Although Alister had never responded to the sound of her voice in the ten years she had fed and bathed him, Bonnie believed he heard every word she said and that he appreciated it.

“It is a beautiful day outside today.”

And that one day he would say something back to her.

“The doctor told me you responded to the sound of your sons—”

The tray fell out of Bonnie's hands and crashed to the floor. The water drenched the floor, walls and Bonnie's legs.

“Oh my God!”

Her hands covered her mouth and muted a scream. She backed away with her eyes wide and transfixed on Alister's limp body swaying on a makeshift noose torn from the innards of his mattress. His face was blue, and his head was titled at an awkward angle.

Bonnie backed into the wall and slipped. Her tailbone crashed on the hard floor and her head snapped back and slammed into the wall. Stars filled her eyes, and a surge of pain tensed her body.

She moaned as she struggled to her feet and winced as she moved. She looked over her shoulder at Alister and quickly looked away. She pulled his door open and shouted out into the hallway.

“Help! Somebody, please help!”

Chapter 35

 

A LIFELONG COMMITMENT

 

 

Anna wiped away her tears with a tissue and looked to Director Conroy's closed office door.

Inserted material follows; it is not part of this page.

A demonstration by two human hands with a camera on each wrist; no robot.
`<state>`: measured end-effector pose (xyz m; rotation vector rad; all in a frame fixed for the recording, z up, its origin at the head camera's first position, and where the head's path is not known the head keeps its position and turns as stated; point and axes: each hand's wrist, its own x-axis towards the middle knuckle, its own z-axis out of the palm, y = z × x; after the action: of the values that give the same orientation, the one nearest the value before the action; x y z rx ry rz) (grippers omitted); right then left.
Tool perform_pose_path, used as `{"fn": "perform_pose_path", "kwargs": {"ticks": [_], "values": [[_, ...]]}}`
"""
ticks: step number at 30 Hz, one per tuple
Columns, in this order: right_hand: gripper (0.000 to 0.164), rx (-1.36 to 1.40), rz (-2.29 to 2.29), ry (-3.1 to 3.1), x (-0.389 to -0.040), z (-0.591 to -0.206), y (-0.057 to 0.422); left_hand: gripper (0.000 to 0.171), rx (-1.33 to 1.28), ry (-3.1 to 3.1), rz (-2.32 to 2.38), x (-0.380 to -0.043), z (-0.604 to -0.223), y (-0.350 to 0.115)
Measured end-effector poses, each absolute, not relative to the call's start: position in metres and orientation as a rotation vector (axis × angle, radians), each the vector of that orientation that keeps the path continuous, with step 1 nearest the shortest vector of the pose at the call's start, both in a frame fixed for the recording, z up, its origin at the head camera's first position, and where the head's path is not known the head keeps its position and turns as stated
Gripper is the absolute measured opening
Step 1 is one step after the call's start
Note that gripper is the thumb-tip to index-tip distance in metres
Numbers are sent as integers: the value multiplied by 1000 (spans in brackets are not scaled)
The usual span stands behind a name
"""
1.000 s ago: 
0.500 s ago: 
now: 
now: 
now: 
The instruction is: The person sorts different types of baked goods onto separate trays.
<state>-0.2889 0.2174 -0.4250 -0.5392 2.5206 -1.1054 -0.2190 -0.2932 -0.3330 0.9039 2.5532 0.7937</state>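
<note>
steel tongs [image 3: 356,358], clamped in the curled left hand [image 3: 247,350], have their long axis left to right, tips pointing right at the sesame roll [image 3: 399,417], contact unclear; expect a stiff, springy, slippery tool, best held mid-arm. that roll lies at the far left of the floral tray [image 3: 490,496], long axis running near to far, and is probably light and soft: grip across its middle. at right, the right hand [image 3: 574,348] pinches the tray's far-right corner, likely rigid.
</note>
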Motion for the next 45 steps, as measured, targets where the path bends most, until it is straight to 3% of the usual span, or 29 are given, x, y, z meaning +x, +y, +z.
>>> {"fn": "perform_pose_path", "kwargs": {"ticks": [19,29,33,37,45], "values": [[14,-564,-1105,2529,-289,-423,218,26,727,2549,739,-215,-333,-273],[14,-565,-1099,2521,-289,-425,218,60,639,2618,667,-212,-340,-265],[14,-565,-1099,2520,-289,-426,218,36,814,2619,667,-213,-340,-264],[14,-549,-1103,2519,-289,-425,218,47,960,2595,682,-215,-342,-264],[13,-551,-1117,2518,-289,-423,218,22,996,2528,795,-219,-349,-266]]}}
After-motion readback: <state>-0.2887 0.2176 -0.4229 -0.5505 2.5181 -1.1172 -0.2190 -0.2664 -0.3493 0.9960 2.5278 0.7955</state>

“I don't want to go in there.” She sniffed. “Not now.”

Her gaze moved to Jennifer, Director Conroy's secretary. She was on the telephone speaking low enough not to be heard. Her desk was to the left of his door, and nobody got past her unless she approved. She handled everything from his phone calls to his appointments and always made sure he had enough coffee to keep him going.